As to why nearly every criminal statute in America is written so broadly that it can be egregiously misused in this way, the answer is simple: politicians enact criminal statutes, and voters’ limited understanding of the criminal justice system means that at the polls they nearly always reward whoever endorses the broadest and most draconian laws. How else to keep our communities safe from the ever-present scourge of violent crime, even when violent offenses are decreasing in number?
By the time you or a loved one of yours has been caught in the trap of an overbroad criminal statute with an outrageous series of penalties attached—often mandatory ones that even an independent-minded judge cannot contravene—it is too late to get wise to how obtuse, inflexible, and nonsensical most of our criminal statutes are. While the U.S. Sentencing Commission recently announced that it would revisit mandatory minimum sentences, there is little hope of repairing the devastation such sentences have already caused. Nor is there much reason for confidence that any proposed changes will stem the tide of injustice. While Attorney General Eric Holder’s August 12th announcement that mandatory minimum sentences will no longer be sought for low-level, nonviolent drug offenders is a good start, the fact that sentencing guidelines remain a largely political calculation means that the next presidential administration may well undo whatever progress Holder’s Department of Justice makes this year.
2) Most defendants charged with a crime are guilty of doing something contrary to the law, which is a good thing—else we find ourselves living in a fascist police state. However, for the reasons stated above, it’s often the case that a given defendant did not do precisely what he is charged with doing and consequently will be convicted for doing something other than what he did do. The most common juridical misfire of this sort is one in which a defendant is charged with and convicted of a crime more serious than what he’s actually responsible for.
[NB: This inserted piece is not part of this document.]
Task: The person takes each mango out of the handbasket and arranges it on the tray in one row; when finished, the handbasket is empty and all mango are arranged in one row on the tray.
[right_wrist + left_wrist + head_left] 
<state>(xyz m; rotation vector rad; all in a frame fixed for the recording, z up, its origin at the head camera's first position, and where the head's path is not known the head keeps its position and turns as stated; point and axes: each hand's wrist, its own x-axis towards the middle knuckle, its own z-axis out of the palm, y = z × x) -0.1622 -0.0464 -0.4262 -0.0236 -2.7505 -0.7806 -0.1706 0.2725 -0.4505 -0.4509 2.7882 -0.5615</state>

Rarely are defendants charged under criminal statutes less serious than the ones that would accurately describe their conduct. This is why actually innocent or minimally culpable individuals sometimes do confess either to crimes they didn't commit or to crimes much more serious than those they are really guilty of. They are afraid, not unreasonably, that at trial they will be wrongfully convicted on one or more over-charged counts and thus sentenced to a much longer county jail or state prison term than they would have faced under a plea agreement.